Purpose of this document

This ``skeleton science case'' is intended for the use of attendees at the Leiden workshop on Science with Extremely Large Telescopes which is to be held at the Lorentz Centre, Leiden University Observatory, from 14-18 and 21-25 May 2001 (at which website registration and other information can be found under ``Program 2001'').

The first week will resemble the Edinburgh meeting in that it is planned to set the (technical) scene with a morning of plenary presentations from the Projects, then to split into three groups each covering one of three broad topics as before (planets & stars; stars & galaxies; galaxies & cosmology), before a final plenary session to allow cross-reporting from the chairs of the topic groups. The topic groups will have sub-chairs with responsibility for collecting material on subdivisions of their topic.

The second part of the workshop, 21-25 May, will be the actual assembly of the Science Case as a document, which will be done by an editorial group comprising Tim Hawarden,  John Davies, Gerry Gilmore and Roberto Gilmozzi, plus, for as much of this time as possible, the chairs and subchairs of the three topic groups.

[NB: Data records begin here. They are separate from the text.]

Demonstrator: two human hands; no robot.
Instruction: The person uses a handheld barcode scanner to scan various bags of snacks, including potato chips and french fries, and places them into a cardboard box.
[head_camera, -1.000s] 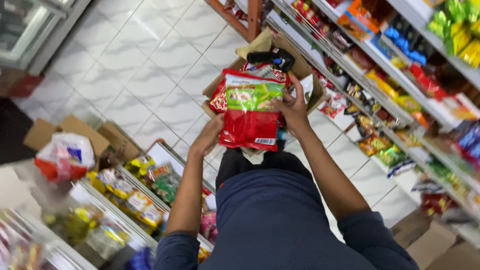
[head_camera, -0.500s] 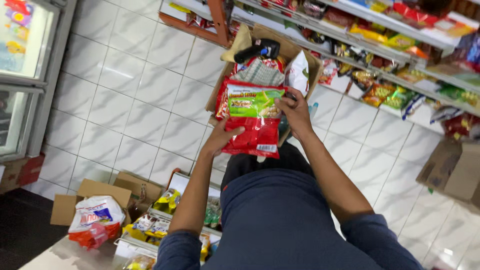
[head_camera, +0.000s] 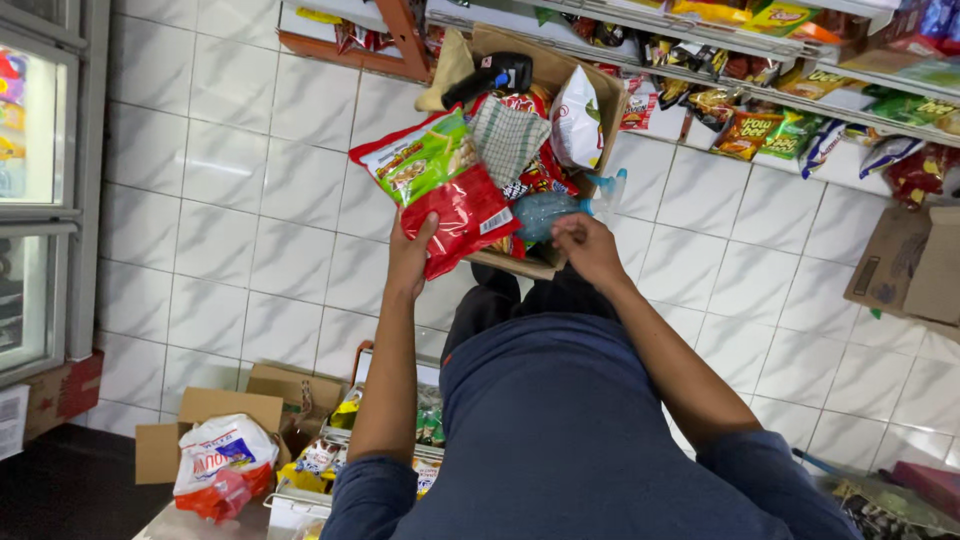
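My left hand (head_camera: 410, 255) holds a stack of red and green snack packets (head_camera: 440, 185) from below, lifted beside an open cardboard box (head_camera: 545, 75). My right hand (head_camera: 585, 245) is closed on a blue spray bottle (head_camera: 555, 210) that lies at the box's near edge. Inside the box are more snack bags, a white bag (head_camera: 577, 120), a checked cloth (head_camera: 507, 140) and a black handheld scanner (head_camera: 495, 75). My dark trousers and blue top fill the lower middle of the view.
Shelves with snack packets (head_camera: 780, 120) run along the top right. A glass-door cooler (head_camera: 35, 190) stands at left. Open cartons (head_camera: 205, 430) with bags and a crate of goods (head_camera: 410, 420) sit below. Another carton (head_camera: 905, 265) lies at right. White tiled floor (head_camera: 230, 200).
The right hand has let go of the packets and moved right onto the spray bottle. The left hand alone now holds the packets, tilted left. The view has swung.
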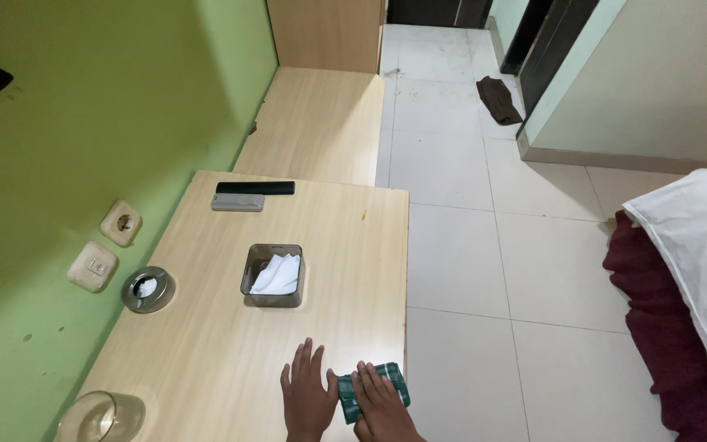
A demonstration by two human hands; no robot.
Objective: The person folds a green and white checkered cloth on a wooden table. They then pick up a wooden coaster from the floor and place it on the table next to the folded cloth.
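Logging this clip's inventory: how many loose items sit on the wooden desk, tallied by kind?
Remote controls: 2
Tissue box: 1
Metal ashtray: 1
Glass: 1
Green checked cloth: 1, under the right hand, with the left hand beside it
Total: 6

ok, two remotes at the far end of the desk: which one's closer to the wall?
The black remote. It lies along the far edge of the wooden desk, with the shorter grey remote beside it, on the side towards the tissue box.
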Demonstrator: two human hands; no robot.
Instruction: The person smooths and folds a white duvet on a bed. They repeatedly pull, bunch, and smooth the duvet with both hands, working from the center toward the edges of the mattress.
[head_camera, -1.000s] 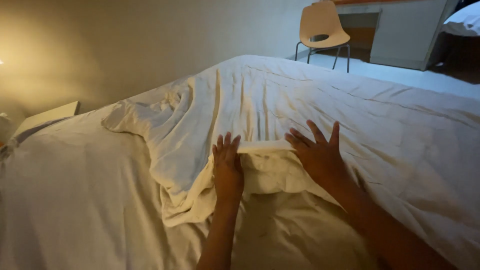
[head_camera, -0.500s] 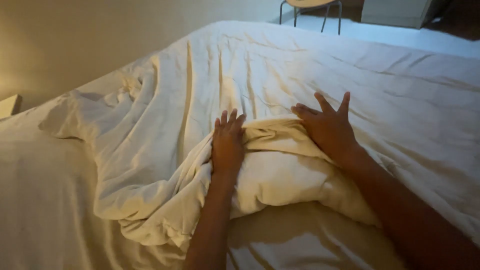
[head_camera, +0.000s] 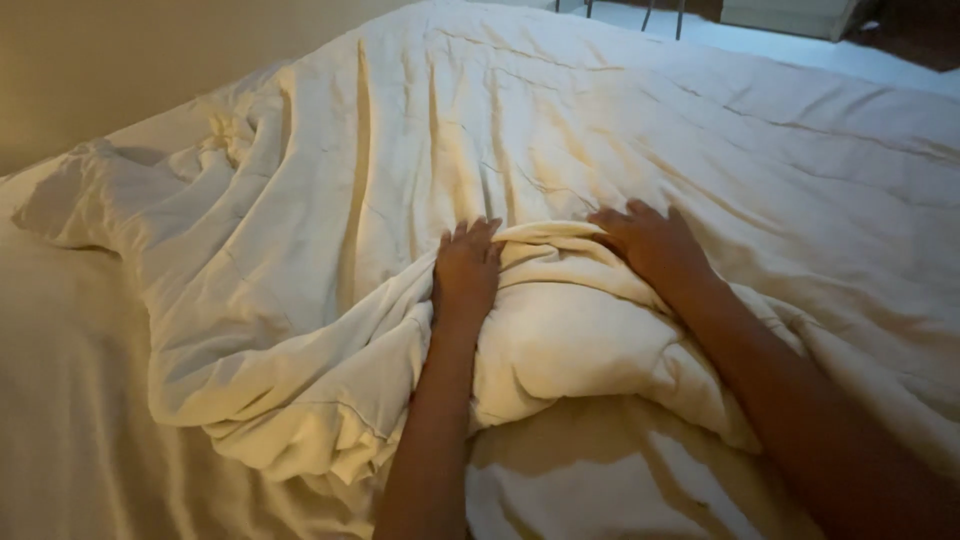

Accordingly there will be a strong emphasis on pre-meeting preparation. Participants in this workshop are being asked to bring prepared material for discussion, modification and likely incorporation into the (evolving) Master Science Case for ELTs, the production of which is the main goal of the May workshop. This document is intended as a help in this preparation.

To this end it indicates the current status of the ELT projects currently underway, of the critical technologies and then, to set a context, outlines the main current questions which are being asked and problems addressed in the various fields, as identified in Edinburgh in September 2000. Simulators are provided to assist in designing model observing programmes.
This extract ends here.